Impacts on human development 
The continual development of Hydropower has positive effects such as flood control, irrigation, and river navigation; conversely, the development of Hydropower plants can negatively affect the 3 million Laotians relying on the Mekong for livelihood and food security. With dams blocking the migration of fish, many communities will experience a loss of fish population. Over the last few years, the development of hydropower dams have caused a 10-20% population loss while during a period of 2001–2003, the Thai-Lao border showcased a 50% catch decrease, greatly affecting local communities and their livelihood. With the hydrology of the Lower Mekong forcefully altered, agricultural lands will experience a new river regime—variability in its discharge—that can negatively affect farms. The most notable change for the population near the Mekong is the loss of agricultural land due to flooding from hydropower dams. Flooding can cause a loss of crop, productivity, livestock. With an increase of floods near agricultural land there can be a loss of nutrition, an input to the productivity of nearby agriculture.
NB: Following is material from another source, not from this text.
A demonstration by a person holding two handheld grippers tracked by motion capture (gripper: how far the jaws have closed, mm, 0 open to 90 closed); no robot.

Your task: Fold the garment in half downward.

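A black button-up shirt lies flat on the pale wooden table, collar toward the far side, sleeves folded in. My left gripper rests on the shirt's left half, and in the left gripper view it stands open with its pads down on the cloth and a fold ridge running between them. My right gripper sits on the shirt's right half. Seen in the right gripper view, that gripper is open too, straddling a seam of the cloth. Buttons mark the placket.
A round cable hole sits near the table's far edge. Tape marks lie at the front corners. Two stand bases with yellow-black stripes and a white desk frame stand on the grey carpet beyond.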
The rural communities of a riparian country like Laos rely heavily on fishing for food security.  Hydropower development affecting the migration of fish and productivity of fisheries are a great threat to food security. Local communities are not the ones impacted, a study done by the Mekong River Commission showcased, "Fisheries do not only benefit the people living next to the river or the floodplains, but all of the Lower Mekong Basin countries." Hydropower development indirectly impacts human development on many scales.

Power companies 
Power companies responsible for energy and electricity production in Laos include: Electricite du Laos, Glow Energy (a subsidiary of GDF Suez), Lao Holding State Enterprise and Nam Theun 2 Power Company, a consortium comprising French-owned EDF (40% ownership), Thai (35%) and Lao (25%) entities.